Uzun çizgili pijama size mesaj yolladı.

Gözlerim bir anda parıldadı ve dudaklarımda hafif bir gülümseme belirdi. Ellerim titreye titreye mesajı açtım.

- Selam, günaydın! Dün uyuyakalmışım kusura bakma. Mesajını anca sabah uyandığımda görebildim. 19 yaşındayım. Sen kaç yaşındasın? Bu arada akşama doğru sana bir sürprizim olacak! Hazır ol çilekli puding~!!

Sürpriz mi? Ne yapacaktı ki? Sevinçle cevap vermek için hazırlandığımda ise bir anda ekran siyaha bürünüp kapandı. Şarjımın bitmesinin tam da sırasıydı gerçekten! Telefonumu büyük bir hırsla çantama fırlattım.
Sinirle soluyup iyice yaklaştığım okula baktım.
Gelmiş sayılırdım. Okulun bahçesine yaklaştığımda herkesin tenefüste olduğunu gördüm. Birinci ders bitmiş olmalıydı. Hava soğuk olduğundan dolayı bahçede çok az kişi vardı. Okulun bahçesine girdiğimde ise bakışların kısa süreli olarak bana dönmüş olduğunu hissettim.
Size bahsetmeyi unuttuğum bir şey var. Evdeki pasif karakterim okulda da öyleydi. Dışlanan ve arkadaşı olmayan bir tiptim. Ayrıca bizim okuldaki çoğu kişinin maddi durumu ortalamanın üstündeydi. Benim maddi durumum ise ortalamanın çok altındaydı. Doğru dürüst çantam veya okul adına bir eşyam yoktu. Kimi zaman belediye veya okul yardım yollarsa o şekilde bot veya çanta alma şansım oluyordu.

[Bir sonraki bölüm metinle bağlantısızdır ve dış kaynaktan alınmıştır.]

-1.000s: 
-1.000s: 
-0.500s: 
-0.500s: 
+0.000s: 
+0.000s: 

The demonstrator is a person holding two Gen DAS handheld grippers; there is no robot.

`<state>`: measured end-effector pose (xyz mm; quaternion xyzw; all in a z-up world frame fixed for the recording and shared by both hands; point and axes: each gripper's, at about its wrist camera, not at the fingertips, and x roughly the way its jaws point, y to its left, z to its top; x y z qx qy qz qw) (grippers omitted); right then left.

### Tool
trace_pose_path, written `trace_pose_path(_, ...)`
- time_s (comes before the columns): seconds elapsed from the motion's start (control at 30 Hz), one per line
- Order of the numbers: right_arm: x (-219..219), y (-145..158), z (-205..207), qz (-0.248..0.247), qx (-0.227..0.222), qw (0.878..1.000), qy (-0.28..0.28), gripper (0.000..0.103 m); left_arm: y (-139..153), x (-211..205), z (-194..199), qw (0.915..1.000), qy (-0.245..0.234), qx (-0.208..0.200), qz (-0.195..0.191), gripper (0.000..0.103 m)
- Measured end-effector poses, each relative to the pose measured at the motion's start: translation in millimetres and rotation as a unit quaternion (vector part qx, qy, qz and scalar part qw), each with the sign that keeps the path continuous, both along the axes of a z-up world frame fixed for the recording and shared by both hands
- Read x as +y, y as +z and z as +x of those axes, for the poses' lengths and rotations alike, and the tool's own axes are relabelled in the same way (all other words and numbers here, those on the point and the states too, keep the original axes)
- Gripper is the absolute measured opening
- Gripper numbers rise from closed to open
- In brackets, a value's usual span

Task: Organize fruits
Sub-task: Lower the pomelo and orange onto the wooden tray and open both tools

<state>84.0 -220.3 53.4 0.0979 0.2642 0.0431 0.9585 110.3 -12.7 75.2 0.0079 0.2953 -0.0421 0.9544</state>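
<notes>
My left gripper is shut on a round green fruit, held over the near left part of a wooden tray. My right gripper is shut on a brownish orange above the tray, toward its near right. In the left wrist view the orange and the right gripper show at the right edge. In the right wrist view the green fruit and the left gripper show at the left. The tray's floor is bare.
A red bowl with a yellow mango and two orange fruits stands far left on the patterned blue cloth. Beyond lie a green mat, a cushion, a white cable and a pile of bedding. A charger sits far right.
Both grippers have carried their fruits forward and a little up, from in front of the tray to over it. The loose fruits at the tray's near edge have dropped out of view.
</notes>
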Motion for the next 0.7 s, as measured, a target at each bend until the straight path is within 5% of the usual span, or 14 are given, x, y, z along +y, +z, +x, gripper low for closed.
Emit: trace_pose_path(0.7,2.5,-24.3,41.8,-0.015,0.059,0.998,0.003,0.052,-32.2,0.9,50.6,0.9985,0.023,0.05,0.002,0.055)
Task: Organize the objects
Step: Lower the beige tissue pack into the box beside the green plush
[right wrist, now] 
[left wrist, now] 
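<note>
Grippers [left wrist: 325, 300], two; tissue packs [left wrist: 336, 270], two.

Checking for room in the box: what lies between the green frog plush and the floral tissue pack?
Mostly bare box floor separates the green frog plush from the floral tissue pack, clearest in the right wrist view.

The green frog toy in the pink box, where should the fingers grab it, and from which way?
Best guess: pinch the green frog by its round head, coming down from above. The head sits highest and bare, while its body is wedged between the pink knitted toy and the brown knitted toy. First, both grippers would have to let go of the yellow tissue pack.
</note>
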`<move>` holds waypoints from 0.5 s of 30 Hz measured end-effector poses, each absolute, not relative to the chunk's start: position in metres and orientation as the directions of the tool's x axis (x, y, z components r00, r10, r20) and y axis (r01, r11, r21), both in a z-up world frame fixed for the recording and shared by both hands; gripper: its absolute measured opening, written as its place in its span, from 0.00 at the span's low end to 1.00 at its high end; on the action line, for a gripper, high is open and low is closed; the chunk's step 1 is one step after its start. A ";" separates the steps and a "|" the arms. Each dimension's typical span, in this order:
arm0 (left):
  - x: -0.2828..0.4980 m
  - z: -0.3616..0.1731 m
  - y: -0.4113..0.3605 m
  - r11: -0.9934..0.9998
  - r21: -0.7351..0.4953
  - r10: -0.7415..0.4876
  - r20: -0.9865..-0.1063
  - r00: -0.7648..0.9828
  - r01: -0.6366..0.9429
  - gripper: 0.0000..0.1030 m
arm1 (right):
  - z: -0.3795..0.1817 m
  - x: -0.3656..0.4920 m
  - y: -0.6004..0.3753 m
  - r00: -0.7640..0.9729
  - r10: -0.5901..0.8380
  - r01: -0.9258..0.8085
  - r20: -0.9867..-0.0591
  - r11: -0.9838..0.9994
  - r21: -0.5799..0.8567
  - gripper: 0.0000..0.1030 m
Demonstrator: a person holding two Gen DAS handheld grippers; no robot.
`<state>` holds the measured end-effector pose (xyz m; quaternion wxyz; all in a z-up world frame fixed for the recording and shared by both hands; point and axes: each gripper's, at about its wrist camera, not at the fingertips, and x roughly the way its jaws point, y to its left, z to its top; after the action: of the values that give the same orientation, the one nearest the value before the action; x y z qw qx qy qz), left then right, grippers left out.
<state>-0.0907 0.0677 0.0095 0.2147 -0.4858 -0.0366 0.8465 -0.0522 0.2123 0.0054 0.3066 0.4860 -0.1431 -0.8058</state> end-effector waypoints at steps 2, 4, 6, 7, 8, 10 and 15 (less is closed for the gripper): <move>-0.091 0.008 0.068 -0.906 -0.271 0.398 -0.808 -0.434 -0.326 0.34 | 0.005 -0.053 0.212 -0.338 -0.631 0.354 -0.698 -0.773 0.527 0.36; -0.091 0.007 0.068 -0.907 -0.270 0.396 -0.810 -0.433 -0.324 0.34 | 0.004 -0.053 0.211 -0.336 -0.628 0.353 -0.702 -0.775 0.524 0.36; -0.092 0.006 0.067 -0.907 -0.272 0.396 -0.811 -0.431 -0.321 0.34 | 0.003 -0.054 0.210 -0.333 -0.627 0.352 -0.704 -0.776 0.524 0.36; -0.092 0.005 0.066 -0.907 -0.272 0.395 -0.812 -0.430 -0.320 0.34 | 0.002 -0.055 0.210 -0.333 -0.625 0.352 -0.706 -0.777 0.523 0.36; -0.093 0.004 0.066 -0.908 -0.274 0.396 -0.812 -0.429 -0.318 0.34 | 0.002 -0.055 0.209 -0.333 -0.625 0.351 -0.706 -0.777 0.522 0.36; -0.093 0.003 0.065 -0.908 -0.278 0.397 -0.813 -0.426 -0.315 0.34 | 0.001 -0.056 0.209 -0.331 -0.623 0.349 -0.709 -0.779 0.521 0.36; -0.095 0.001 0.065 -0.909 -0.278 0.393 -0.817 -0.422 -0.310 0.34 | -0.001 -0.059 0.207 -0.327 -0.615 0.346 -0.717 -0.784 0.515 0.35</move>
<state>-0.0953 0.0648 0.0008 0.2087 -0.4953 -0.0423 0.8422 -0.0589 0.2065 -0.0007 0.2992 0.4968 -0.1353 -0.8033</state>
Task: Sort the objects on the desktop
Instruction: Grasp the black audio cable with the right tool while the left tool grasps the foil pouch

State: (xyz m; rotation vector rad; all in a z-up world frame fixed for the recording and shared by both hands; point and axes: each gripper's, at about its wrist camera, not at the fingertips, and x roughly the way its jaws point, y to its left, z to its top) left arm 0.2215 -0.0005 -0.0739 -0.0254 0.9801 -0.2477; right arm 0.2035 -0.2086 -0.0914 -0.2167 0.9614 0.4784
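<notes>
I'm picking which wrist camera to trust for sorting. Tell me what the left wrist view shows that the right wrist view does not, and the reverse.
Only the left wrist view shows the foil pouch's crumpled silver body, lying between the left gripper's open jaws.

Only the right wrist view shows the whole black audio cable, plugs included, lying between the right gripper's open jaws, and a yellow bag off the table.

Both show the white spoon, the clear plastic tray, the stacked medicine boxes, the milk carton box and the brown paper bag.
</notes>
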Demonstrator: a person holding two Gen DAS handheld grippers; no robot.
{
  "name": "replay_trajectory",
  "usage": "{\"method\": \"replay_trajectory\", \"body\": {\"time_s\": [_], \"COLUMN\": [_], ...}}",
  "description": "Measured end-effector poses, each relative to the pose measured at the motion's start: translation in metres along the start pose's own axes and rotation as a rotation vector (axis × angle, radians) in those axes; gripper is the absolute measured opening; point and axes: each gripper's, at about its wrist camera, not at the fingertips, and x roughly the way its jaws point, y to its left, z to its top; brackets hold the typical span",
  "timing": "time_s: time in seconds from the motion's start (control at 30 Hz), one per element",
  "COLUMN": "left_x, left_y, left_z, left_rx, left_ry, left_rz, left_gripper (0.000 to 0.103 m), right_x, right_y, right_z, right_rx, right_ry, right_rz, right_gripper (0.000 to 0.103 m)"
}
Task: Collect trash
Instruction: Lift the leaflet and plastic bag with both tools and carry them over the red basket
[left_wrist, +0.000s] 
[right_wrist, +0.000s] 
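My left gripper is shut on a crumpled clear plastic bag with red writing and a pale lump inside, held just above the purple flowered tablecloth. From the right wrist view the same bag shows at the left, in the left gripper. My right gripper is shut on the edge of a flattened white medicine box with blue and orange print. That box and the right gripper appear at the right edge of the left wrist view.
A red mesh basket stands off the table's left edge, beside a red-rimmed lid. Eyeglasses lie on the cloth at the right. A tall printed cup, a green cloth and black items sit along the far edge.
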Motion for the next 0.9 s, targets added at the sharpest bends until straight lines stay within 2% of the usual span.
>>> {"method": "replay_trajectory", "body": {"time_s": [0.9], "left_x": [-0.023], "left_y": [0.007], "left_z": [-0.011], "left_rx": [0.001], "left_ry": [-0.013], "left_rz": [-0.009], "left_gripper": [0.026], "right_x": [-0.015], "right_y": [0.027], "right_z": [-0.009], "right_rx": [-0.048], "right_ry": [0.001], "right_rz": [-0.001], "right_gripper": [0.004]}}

Okulun bahçesinde hızlıca girişe doğru dalmış şekilde, düşünceli düşünceli giderken sert bir şeye çarptım.
O sert şey düşündüğünüz şey değil.
Hayır, tabi ki her genç kız romanındaki gibi okulun yakışıklı çocuğuna çarpmadım. Çarptığım şey kantincinin büyük arabasından başka bir şey değildi. Çarpmamın etkisiyle vücudum yere serilirken etrafımdan gülme seslerini duymaya başlamıştım.
Bu sefer de arkama doğru düşmüştüm. Hem dizin acıyordu, hem de arka tarafım. Yerden sendeleyerek kalkmayı başardım. Okulun girişine yaklaştığımda omzuma dokunulan elle arkamı döndüm.
Okulun en itici kızı Selin sırıtarak bana bakıyordu.
"Doğru dürüst kıyafetin yoksa eskilerimi sana vereyim mi canım?" Dedi ve kahkaha atmaya başladı.
Koyu mavi gözlerim onun koyu kahverengi gözleriyle buluşunca hemen gözlerimin aşağı eğdim. Kafamı da aşağı eğdim ve Selin'in dediklerini cevapsız bırakarak okulun içine girdim.
Okul 3 katlıydı. En alt katta kantin, diğer katlarda sınıflar ve tuvaletler bulunuyordu. 1. Katta müdür ve müdür yardımcısının odası vardı. Benim sınıfım ise 2. Kattaydı. Yüzüm asık bir şekilde seri adımlarla merdivenleri çıkarken bir yandan da gözüm dolmuştu. Tam bir eziktim. Bunun en büyük nedeni karakterimdi.
Herkese kendimi kolayca ezdirebiliyordum. Kimseye karşı sesim bile çıkmıyordu. Biri bana kötülük yapsa bile ben karşımdaki kişiye asla kötülük yapamıyordum. Fazlasıyla saftım.
İkinci kata geldiğimde koridorda bir miktar ilerledikten sonra sol tarafta kalan sınıfıma girdim. Yine her zamanki gibi oldukça gürültülü ve havasızdı.
Cam kenarındaki 3. Sırama çantamı bıraktım. Sabah sabah bu soğukta koşarak kendimi terletmiştim ve iki kez düşmemden dolayı her yerimde acı hissediyordum.
Bugün 1. Ders matematikti ve 2. Derste matematikti. Birazdan matematik dersine girecektim.
Sabah konulan matematik dersinden hiçbir şey anlamıyordum. Zaten fazlasıyla uykulu oluyordum.
Çantamı koyduktan sonra kendim de oturdum. Bilin bakalım kimle oturuyorum?
Tabiki de çantamla birlikte oturuyorum!
Yalnız oturuyordum.
Okul başarıma gelecek olursak başarılı biriydim. Hatta başka okulların bursluluk sınavlarından bile en az ilk 10 a giriyordum.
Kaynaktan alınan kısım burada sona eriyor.